I’ve found that haikus
while away a lockdown day
rather pleasantly:
~
Isn’t it funny
how we are all so alone
in this together?
~
Inspiration comes
in flashes — they disappear
if you don’t catch them.
~
Things can disappear:
where do memories go when
they are forgotten?
~
Is a memory
still a memory if you
can’t remember it?
~
Pray, why do washing
machines lie about time left?
Five minutes is twelve.
~
There are hours ahead;
the day stretches before me.
In a flash it’s gone.
~
I still don’t have time.
How curious! Lockdown gifts
us an abundance.
~
We feel we must do.
In these unprecedented
times, can’t we just be?
~
I have just myself.
Yet often wonder how I
could be someone else.
~
What do you want dear?
Such a difficult question
for one so simple.
~
I always manage
to take two and two and make
at least thirty-five.
~
Sometimes I have knots
in my head.
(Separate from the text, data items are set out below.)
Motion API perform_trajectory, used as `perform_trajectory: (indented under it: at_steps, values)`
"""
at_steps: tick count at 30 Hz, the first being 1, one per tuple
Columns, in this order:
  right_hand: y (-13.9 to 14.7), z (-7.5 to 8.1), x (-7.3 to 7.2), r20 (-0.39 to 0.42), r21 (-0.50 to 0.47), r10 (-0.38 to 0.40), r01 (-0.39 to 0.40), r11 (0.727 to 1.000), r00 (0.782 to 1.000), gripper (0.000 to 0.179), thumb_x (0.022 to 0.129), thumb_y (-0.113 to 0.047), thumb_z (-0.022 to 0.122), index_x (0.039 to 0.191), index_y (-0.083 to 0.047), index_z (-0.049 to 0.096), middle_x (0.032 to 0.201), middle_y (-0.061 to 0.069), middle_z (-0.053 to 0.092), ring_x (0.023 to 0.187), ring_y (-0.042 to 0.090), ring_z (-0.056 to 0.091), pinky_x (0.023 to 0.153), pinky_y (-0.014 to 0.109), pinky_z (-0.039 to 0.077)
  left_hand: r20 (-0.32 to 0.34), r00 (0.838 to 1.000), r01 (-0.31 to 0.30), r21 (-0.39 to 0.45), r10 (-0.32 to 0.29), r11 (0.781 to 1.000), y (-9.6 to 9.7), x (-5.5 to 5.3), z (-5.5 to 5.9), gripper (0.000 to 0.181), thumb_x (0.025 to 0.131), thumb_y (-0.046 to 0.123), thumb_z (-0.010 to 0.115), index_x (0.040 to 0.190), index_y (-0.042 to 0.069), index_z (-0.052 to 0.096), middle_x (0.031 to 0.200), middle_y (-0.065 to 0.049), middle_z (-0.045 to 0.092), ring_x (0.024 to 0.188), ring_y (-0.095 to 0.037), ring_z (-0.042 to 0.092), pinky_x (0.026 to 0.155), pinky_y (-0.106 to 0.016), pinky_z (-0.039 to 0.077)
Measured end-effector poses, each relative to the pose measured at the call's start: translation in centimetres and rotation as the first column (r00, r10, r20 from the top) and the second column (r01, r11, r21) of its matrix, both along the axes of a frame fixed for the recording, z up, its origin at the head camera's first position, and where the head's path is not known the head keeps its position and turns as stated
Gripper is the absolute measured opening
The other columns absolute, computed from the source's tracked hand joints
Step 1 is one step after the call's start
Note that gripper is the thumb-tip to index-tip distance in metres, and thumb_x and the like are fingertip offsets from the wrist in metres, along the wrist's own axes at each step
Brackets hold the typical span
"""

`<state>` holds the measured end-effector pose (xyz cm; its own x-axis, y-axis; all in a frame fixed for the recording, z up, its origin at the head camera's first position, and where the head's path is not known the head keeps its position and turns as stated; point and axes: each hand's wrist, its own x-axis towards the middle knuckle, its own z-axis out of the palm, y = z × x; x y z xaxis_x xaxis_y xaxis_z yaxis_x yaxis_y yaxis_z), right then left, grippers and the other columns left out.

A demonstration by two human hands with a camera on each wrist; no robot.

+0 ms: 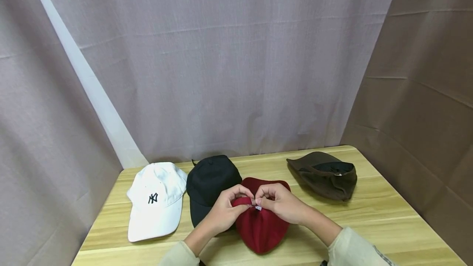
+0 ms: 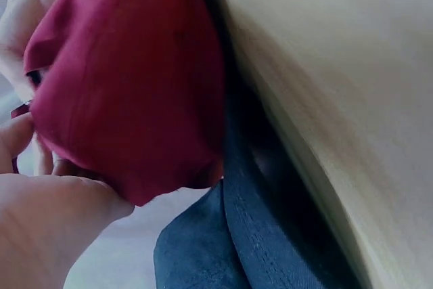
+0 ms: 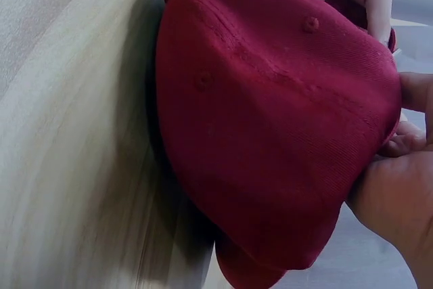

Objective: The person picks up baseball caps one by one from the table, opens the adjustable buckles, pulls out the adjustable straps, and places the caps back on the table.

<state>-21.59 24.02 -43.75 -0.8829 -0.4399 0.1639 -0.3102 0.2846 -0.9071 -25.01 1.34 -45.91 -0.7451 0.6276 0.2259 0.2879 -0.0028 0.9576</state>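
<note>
A dark red baseball cap (image 1: 262,233) lies near the front of the table, the back of its crown folded up between the two hands. My left hand (image 1: 226,209) pinches the cap's red back strap (image 1: 242,201) between thumb and fingers. From the other side my right hand (image 1: 283,203) pinches the cap's back edge by the strap's end, beside a small white tag (image 1: 258,207). The fingertips of both hands nearly meet there. Stitched eyelets show on the crown in the right wrist view; fingers hide the strap's fastening.
A black cap (image 1: 212,175) lies just left of the red one, close against it. Farther left is a white cap (image 1: 153,221) with a dark emblem. A brown cap (image 1: 314,186) lies on its side at the back right of the wooden table (image 1: 388,225). Grey curtains (image 1: 236,73) stand behind.
</note>
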Motion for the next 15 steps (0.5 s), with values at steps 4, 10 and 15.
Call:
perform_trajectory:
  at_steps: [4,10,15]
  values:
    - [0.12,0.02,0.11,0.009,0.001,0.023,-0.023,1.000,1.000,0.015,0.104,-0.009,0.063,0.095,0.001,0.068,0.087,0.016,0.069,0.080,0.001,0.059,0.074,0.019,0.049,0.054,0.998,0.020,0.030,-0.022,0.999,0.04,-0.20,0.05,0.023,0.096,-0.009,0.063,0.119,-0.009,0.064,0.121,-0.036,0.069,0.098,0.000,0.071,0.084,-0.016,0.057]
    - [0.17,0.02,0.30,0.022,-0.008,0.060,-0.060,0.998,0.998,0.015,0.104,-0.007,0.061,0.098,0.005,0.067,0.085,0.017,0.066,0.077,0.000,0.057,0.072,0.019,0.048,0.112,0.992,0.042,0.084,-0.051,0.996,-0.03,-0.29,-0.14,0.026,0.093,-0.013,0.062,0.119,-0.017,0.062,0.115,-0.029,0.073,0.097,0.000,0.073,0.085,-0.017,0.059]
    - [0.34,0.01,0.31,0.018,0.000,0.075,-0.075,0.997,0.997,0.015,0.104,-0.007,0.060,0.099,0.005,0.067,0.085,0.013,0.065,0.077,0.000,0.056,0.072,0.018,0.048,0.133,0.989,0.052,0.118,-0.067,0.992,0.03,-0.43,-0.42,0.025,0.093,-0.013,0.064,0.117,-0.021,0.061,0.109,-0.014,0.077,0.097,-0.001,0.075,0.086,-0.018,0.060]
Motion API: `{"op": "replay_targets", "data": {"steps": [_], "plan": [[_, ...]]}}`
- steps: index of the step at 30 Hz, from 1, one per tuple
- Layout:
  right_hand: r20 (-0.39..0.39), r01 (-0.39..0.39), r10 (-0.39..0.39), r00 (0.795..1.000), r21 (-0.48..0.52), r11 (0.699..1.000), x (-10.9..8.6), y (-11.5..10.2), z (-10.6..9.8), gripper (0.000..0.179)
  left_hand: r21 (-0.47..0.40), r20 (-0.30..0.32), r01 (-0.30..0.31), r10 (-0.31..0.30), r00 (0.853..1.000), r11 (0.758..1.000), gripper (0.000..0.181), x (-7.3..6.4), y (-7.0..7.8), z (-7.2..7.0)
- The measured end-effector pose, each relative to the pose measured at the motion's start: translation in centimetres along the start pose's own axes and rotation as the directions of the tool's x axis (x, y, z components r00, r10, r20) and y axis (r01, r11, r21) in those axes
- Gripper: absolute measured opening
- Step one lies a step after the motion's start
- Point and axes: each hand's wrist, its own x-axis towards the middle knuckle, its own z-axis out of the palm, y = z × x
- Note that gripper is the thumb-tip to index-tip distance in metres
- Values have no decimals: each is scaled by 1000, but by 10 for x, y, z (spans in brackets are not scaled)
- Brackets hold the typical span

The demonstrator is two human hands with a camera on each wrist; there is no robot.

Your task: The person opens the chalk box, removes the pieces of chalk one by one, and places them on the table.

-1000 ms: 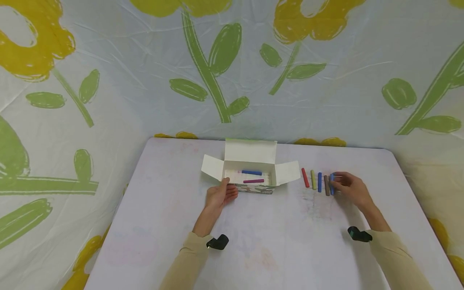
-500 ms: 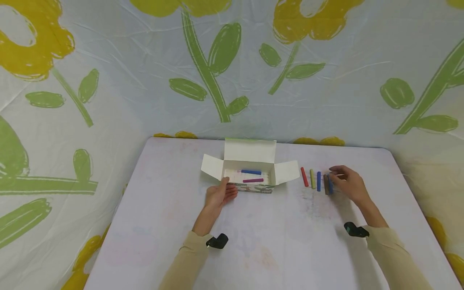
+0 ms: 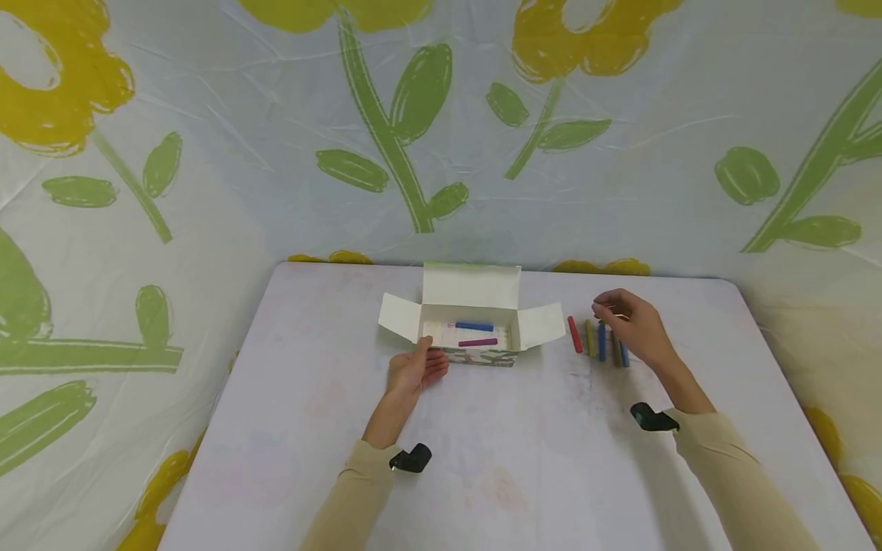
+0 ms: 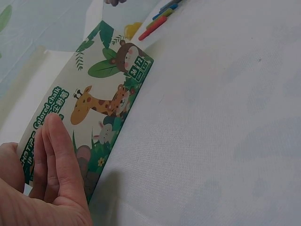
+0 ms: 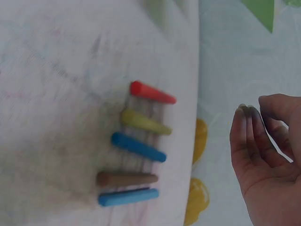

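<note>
An open white cardboard box (image 3: 492,358), printed with animals and the words "Colored chalk", stands near the back of the table. My left hand (image 3: 405,373) pinches its front wall, thumb over the rim and fingers flat against the outside. Inside lie a blue chalk (image 3: 474,327) and a magenta chalk (image 3: 478,342). To the right of the box is a row of chalks: red (image 5: 153,92), yellow-green (image 5: 146,122), blue (image 5: 138,147), brown (image 5: 127,179) and lighter blue (image 5: 128,197). Above this row hovers my right hand (image 3: 637,325), fingers loosely bent, nothing between them.
The box's side flaps (image 3: 542,325) spread outward and its lid (image 3: 472,285) stands up at the back. Faint chalk smudges mark the white table (image 3: 537,459). A flower-printed cloth (image 3: 276,153) hangs behind the table's back edge.
My right hand has let go of the lighter blue chalk beside the brown one, then risen and moved left over the row. My left hand stays on the box.
</note>
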Motion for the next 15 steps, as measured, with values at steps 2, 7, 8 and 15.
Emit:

Untwisting them
takes love and patience.
~
We can do hard things,
like overcome obstacles.
Washing up? Too hard.
~
Wars start, people die
viruses spread — all while the
sun keeps on shining.
~
The weather has changed:
shops sell pasta and loo roll,
but there’s no ice cream.
~
Woman drops her chips.
Seagulls ignore advice on
social distancing.
~
There’s flour in Tesco!
I’m excited and yet I
have never baked bread.
~
The anatomy
of an evening: finish work,
dinner, walk, wash, bed.
~
Poems have to rhyme.
So oranges and silver
are fit for haikus.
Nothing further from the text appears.